I’ll admit it.
I tend to be an emotional stuffer.
It never seemed like it was worth the drama to expose my feelings to others. It rarely resulted in changed behavior and often resulted in confrontation, retribution or worse.
So I learned to swallow tears, stuff pain and slink off into another room and lick my wounds.
But that’s hardly healthy.
And it cannot be sustained when a heart shatters into a million pieces.
Because trying to hide THAT pain is impossible.
It slips out eventually-usually in a way that is awful and untimely and creates more hurt and more drama than if I had simply owned up to it in the first place.

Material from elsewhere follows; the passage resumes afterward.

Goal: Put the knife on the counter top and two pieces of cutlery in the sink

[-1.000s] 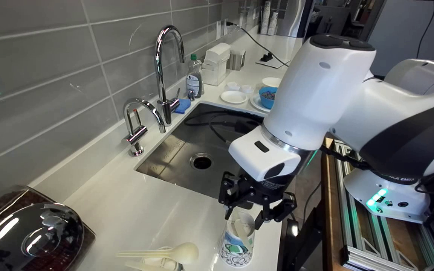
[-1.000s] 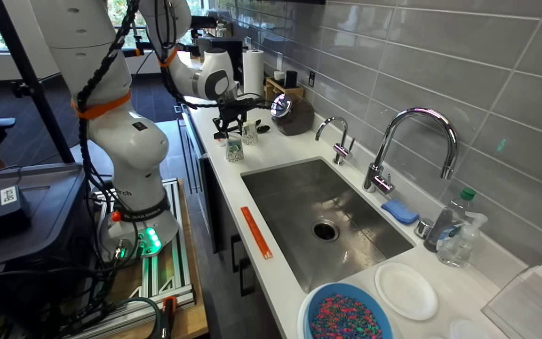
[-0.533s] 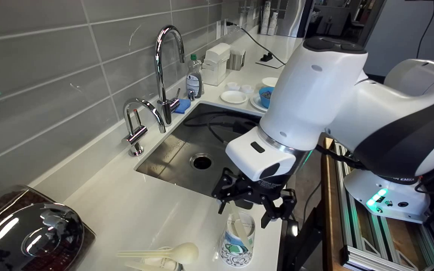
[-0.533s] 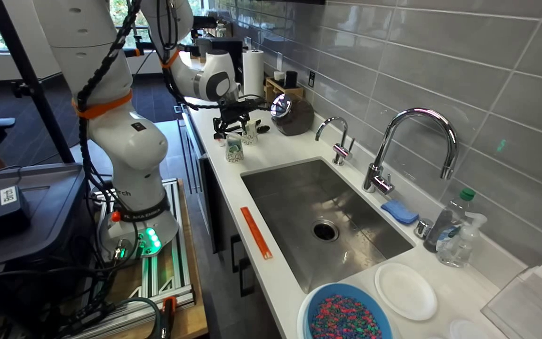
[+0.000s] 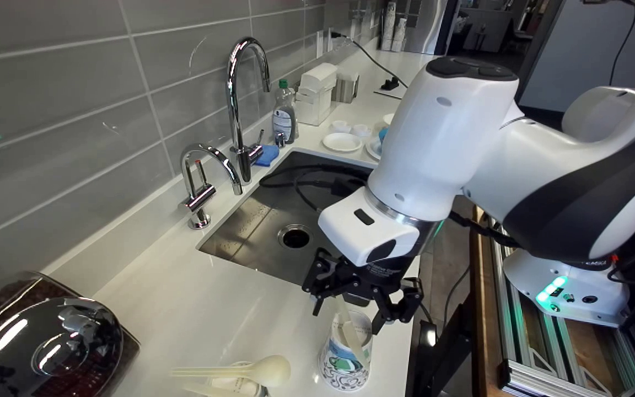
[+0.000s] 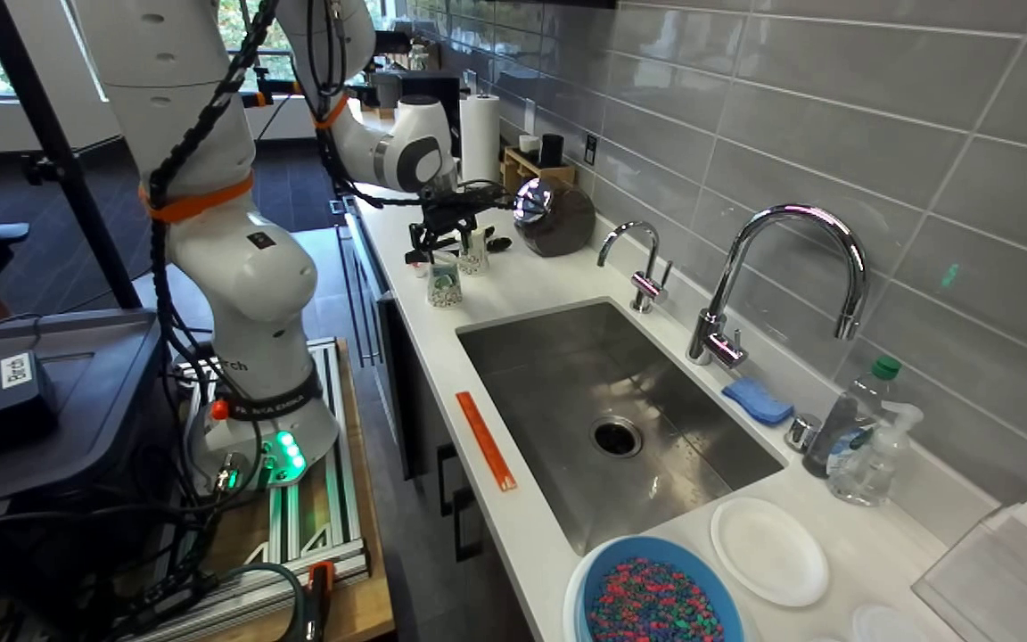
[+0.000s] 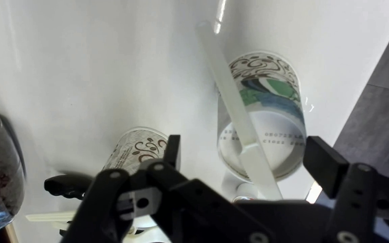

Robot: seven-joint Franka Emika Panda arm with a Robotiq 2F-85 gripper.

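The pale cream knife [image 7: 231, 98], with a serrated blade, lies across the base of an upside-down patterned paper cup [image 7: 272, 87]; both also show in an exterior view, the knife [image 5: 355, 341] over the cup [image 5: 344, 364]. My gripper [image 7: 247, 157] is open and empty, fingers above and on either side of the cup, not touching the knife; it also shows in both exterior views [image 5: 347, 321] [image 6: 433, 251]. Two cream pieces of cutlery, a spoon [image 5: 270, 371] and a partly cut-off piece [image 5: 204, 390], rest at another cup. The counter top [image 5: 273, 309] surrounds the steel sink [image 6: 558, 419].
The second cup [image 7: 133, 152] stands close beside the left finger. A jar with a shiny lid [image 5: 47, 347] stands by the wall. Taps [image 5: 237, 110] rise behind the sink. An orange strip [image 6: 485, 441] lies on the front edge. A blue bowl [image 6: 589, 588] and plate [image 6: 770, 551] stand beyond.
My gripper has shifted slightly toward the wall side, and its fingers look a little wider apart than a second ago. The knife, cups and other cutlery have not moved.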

It may be frustrating, not to mention exhausting, that you have to take the time to help others understand what you need. But this is part of living with grief. It’s part of the healing, coping process. Plus, if you don’t, you’re setting yourself up for more awkward, painful moments. Therefore, communicating with your comforters — be it through a spoken conversation, a letter, or an email — is wise. You won’t have a great deal of energy to reach out to others, but find a way that works for you. Let your comforters know:
* what helps
* what doesn’t help
* the truth about how you are feeling
* how thankful you are for their friendship.”
~Samuel J. Hodges and Kathy Leonard, Grieving With Hope
It IS frustrating AND exhausting.
But I am learning (slowly, very slowly!) that it is oh, so much better!
Instead of energy spent on being wounded and trying to hide it, I’m learning to speak up, own the wounds and suggest ways to prevent them in the future.
I’ll be honest, not everyone around me appreciates it. I am sometimes met with exactly what I hate: confrontation, opposition, accusations of selfishness and no more understanding than I had before I risked transparency.
But at least I’ve unburdened myself of what I could. I’ve given them tools to use (if they want to) in helping my heart heal.
There is so little I can control in this journey.
This is one place I can give it a shot.